= TASK ITEM =
Reproduce the entire listing below exactly.

= DATA EXTRACT =
--------------------

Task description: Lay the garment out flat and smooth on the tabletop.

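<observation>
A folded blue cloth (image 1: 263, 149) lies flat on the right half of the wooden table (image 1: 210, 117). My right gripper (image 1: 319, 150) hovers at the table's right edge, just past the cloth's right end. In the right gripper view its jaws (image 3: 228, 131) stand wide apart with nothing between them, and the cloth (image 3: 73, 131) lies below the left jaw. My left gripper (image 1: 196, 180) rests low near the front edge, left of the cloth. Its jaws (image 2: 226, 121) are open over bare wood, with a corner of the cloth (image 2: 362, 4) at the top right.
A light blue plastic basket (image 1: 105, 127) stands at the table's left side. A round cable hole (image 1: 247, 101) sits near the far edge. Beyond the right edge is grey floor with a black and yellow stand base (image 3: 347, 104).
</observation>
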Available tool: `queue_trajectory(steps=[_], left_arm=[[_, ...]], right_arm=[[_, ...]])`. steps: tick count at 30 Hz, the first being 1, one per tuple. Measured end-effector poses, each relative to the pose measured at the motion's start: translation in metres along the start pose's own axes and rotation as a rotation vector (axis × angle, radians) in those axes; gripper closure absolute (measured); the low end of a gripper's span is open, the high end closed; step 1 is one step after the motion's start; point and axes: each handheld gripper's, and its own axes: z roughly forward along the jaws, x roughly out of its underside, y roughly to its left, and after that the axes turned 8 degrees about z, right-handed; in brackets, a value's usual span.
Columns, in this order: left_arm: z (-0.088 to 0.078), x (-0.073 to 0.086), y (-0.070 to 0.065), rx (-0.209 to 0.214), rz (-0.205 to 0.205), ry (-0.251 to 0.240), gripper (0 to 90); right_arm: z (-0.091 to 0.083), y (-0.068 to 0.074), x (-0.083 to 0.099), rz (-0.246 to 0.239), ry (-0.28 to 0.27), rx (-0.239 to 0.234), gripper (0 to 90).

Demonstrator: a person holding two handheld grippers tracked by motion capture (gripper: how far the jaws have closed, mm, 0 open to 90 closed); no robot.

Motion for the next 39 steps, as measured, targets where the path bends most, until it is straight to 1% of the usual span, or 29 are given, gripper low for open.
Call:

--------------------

= EXERCISE RESPONSE =
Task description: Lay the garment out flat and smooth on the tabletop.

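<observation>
A folded blue cloth (image 1: 263, 149) lies flat on the right half of the wooden table (image 1: 210, 117). My right gripper (image 1: 319, 150) hovers at the table's right edge, just past the cloth's right end. In the right gripper view its jaws (image 3: 228, 131) stand wide apart with nothing between them, and the cloth (image 3: 73, 131) lies below the left jaw. My left gripper (image 1: 196, 180) rests low near the front edge, left of the cloth. Its jaws (image 2: 226, 121) are open over bare wood, with a corner of the cloth (image 2: 362, 4) at the top right.
A light blue plastic basket (image 1: 105, 127) stands at the table's left side. A round cable hole (image 1: 247, 101) sits near the far edge. Beyond the right edge is grey floor with a black and yellow stand base (image 3: 347, 104).
</observation>
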Available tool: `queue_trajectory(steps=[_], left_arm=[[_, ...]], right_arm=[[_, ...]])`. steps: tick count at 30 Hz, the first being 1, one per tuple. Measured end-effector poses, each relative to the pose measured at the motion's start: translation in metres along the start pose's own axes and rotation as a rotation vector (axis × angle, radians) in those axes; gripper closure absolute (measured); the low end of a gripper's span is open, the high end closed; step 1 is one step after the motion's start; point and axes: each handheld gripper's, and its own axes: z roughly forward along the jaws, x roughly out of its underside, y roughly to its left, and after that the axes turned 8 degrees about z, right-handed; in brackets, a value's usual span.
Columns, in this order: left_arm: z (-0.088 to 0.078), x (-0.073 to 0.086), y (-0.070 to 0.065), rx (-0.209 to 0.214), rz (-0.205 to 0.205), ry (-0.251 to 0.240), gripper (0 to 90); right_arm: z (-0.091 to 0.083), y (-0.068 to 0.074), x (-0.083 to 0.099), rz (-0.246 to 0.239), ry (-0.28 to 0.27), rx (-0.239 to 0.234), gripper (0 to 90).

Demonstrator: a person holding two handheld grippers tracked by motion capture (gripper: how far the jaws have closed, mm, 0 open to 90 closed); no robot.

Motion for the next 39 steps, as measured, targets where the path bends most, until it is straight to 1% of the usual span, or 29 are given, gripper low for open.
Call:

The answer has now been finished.